Task prompt
Scan the entries below for the word "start". Copy out every line in which it occurs.

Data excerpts
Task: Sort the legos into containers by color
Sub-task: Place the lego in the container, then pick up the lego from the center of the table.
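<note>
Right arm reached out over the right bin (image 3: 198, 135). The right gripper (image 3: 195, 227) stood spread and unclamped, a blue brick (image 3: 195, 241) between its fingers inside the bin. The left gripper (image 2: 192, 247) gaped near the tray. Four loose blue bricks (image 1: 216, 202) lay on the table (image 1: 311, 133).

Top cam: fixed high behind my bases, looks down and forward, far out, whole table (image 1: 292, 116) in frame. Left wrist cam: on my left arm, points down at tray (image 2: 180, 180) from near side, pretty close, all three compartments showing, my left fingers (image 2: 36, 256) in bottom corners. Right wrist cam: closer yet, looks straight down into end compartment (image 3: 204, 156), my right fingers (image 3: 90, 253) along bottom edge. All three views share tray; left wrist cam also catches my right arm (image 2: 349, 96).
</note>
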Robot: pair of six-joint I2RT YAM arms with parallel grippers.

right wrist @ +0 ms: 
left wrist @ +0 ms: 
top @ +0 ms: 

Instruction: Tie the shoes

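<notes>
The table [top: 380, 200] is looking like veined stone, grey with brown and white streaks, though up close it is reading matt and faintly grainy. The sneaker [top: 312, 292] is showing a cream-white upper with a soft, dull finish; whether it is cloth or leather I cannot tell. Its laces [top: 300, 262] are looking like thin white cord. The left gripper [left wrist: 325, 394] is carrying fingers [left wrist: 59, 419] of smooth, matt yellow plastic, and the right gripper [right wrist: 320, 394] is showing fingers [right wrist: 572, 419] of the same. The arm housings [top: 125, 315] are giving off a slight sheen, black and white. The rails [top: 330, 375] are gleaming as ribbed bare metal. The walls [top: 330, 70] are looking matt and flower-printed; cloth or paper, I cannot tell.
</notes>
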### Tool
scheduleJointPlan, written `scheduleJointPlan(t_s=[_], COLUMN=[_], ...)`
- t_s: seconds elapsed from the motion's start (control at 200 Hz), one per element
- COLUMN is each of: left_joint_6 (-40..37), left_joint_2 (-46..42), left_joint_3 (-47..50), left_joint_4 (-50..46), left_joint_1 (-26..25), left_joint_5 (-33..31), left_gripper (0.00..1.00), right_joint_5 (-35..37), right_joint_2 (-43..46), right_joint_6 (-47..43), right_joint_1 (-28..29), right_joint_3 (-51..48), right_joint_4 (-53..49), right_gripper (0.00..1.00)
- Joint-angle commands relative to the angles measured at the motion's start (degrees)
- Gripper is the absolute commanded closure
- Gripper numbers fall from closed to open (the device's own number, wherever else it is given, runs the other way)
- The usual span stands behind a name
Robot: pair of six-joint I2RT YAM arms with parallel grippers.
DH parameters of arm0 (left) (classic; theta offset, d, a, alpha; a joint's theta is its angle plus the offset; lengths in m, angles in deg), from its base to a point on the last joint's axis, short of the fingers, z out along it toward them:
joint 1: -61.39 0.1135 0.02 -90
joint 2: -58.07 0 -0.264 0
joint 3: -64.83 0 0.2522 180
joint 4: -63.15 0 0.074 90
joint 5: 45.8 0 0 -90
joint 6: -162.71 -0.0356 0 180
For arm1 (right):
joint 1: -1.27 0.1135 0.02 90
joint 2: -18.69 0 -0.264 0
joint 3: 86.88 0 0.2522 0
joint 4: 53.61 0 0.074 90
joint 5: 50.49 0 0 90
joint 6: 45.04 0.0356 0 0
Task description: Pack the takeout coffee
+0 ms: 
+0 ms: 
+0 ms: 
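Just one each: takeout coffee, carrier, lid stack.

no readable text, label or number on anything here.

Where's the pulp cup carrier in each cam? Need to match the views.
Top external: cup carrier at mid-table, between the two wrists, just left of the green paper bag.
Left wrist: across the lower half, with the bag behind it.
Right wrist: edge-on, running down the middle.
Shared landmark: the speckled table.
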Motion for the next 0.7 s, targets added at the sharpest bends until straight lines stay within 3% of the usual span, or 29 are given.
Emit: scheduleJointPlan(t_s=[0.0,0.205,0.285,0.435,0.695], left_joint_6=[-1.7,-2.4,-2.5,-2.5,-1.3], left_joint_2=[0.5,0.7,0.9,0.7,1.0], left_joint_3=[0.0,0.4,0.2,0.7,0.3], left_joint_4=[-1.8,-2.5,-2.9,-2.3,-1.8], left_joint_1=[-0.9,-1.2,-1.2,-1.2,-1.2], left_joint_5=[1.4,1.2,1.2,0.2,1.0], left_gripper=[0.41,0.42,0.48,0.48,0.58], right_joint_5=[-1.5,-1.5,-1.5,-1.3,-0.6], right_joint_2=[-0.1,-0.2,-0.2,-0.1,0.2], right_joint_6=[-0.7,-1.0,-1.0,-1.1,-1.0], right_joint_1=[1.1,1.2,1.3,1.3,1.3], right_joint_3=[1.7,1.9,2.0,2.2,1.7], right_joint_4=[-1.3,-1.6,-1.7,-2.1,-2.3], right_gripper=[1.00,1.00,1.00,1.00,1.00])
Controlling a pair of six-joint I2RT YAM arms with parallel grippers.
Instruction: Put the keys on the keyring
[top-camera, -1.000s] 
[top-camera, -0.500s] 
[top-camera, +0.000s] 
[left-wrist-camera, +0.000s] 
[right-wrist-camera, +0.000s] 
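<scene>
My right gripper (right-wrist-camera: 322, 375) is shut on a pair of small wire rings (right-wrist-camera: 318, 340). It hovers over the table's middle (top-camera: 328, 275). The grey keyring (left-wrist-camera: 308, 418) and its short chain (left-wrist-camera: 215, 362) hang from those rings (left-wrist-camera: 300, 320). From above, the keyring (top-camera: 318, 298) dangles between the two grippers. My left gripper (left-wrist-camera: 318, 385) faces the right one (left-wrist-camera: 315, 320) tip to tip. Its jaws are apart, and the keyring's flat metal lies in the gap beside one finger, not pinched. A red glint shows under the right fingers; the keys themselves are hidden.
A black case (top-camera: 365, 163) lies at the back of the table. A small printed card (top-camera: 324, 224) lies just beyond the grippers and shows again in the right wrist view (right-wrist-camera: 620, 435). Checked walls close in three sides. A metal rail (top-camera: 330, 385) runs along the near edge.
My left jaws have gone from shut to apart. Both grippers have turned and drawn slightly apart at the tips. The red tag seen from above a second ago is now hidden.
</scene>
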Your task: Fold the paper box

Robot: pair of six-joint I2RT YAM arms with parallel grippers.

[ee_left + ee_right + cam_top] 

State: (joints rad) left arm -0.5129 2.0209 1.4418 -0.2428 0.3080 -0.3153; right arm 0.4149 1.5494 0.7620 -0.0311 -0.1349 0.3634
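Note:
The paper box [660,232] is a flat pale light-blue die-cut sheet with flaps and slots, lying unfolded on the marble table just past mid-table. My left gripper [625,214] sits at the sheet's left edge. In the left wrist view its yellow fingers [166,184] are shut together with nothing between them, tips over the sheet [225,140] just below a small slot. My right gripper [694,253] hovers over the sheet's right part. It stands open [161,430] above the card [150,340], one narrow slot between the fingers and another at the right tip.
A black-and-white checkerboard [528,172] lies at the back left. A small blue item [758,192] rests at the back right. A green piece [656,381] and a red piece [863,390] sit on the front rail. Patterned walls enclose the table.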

Response area
- t_s: seconds elapsed from the motion's start (control at 200 Hz), one per element
- Joint-angle commands relative to the angles measured at the motion's start (degrees)

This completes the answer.